Advantages of CSV for data with geometry¶
There are a few advantages of using CSV with geometry data:
- Many engines support CSV
- It’s human-readable
- The “extended” format saves CRS information
- The standard has withstood the test of time
But CSV also has lots of disadvantages.
Disadvantages of CSV for datasets with geometry¶
Here are the disadvantages of storing geometric data in CSV files:
- CSV is a row-oriented file format, so engines can’t cherry-pick individual columns while reading data. Column-oriented files allow for column pruning, an important performance feature.

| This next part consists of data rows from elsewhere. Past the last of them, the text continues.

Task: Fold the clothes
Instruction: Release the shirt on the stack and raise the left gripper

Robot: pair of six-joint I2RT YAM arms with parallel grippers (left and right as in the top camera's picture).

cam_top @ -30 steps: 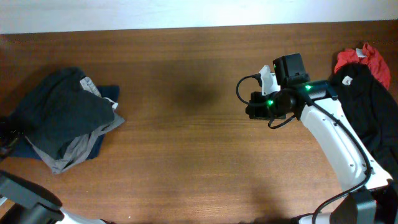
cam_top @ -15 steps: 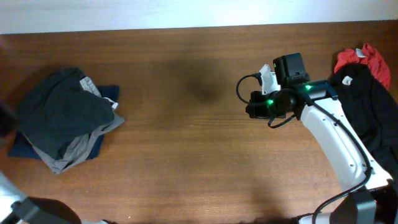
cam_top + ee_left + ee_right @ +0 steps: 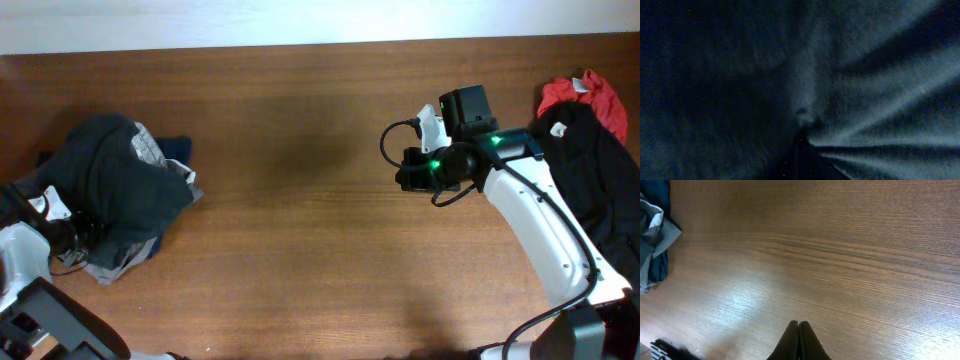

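Done: dark stack (image 3: 110,185) seems roughly folded; left gripper (image 3: 801,144) pinches its cloth.
Remaining: black heap (image 3: 590,185) behind right gripper (image 3: 799,329), closed empty.

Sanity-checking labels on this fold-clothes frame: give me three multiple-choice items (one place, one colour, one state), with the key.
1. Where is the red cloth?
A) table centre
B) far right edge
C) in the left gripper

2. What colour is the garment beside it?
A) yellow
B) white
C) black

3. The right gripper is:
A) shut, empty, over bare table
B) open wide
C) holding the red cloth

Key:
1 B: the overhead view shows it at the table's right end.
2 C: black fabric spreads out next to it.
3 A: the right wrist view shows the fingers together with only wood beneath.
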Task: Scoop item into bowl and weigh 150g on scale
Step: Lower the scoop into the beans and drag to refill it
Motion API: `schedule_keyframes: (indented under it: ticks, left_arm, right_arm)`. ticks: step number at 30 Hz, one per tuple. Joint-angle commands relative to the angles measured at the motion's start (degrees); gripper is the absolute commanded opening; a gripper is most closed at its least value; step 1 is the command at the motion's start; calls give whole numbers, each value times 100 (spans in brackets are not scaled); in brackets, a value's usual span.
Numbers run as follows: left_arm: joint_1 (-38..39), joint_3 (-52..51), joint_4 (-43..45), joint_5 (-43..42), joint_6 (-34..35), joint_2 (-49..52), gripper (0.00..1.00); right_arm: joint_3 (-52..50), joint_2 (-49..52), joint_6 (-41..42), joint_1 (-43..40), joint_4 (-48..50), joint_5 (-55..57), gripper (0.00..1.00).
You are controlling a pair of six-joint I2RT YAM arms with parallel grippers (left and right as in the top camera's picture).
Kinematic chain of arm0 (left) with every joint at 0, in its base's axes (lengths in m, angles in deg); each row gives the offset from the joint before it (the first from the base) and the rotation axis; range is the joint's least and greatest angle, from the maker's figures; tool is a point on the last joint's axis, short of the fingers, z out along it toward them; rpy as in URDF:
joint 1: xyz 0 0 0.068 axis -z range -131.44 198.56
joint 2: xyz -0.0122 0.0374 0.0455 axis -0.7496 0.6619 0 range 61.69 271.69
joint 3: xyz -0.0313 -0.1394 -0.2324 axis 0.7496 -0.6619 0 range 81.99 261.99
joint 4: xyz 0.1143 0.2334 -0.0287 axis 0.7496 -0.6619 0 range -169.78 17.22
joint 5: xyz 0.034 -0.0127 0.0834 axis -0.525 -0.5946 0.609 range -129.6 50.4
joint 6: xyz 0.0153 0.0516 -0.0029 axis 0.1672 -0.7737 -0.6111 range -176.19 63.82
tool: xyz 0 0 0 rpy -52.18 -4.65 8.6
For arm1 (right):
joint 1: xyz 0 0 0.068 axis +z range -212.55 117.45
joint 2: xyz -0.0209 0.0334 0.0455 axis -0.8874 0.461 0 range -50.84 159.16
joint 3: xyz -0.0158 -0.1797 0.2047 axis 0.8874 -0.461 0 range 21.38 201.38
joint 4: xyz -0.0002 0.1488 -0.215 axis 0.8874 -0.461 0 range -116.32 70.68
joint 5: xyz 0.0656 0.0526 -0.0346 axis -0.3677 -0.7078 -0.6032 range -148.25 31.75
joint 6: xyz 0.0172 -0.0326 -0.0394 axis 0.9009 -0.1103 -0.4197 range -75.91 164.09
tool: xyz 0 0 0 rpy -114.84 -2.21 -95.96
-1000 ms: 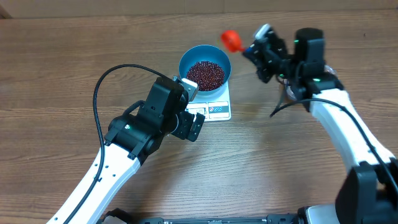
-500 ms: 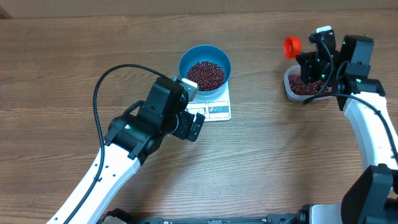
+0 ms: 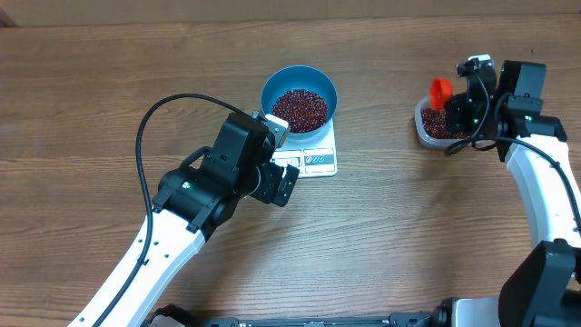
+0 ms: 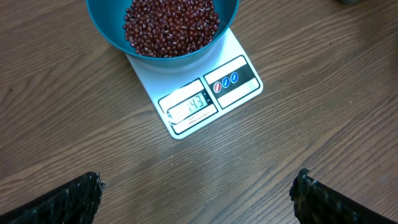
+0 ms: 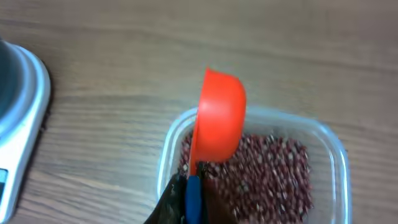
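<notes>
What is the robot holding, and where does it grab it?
The right gripper holds the red scoop by its handle. The left gripper holds nothing.

The left arm [image 3: 172, 227] reaches in from the near left of the scale [image 3: 318, 162], its wrist angled down by the scale's near edge. The left gripper [image 4: 196, 198] hangs just short of the scale, jaws spread wide and empty. The right arm [image 3: 536, 182] extends well to the right of the scale. The right gripper [image 3: 461, 109] points toward the scale, clamped tight on a scoop [image 5: 217, 118] by its handle.
</notes>
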Motion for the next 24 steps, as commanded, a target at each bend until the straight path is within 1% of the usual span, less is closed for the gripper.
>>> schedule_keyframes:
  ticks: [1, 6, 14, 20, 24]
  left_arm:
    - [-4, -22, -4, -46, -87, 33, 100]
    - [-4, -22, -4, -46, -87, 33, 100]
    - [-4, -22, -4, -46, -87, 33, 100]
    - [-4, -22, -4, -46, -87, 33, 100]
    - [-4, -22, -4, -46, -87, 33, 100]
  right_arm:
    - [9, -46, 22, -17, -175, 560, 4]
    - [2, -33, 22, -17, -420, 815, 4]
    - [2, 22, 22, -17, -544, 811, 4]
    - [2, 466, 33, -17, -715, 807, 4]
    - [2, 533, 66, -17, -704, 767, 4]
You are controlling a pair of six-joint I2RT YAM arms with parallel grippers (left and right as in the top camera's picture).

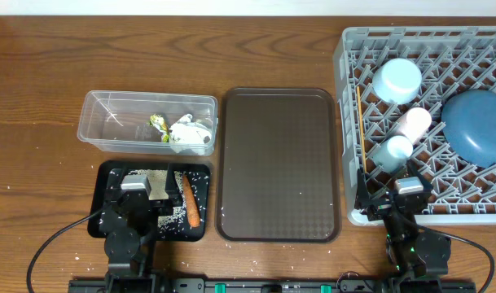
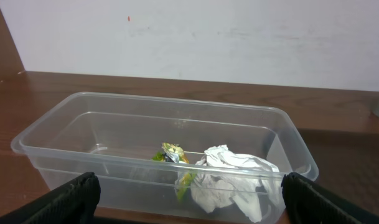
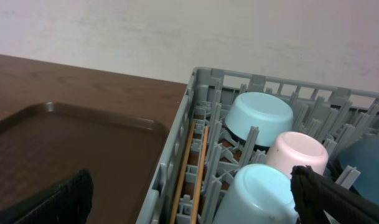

- CSV’s row-oriented nature makes it harder to compress files.
- CSV files don’t contain the schema of the data so engines need to either infer the schema or users need to manually specify it when reading the data. Inferring the schema is error-prone, and manually specifying the schema is tedious.
- CSV doesn’t store row-group metadata, so row-group skipping isn’t possible.
- CSV doesn’t store file-level metadata, so file skipping isn’t possible.
- When SRID metadata is tracked, it’s written on every line of the CSV file, which unnecessarily takes up a lot of space because CSVs don’t support file-level metadata.
Conclusion¶
Spark and Sedona support the CSV file format for geometric data, but it generally is slow and should only be used when necessary.
If you’re building a geospatial data lake, GeoParquet is almost always a better alternative.
And if you’re building a geospatial data lakehouse, then Iceberg is a good option.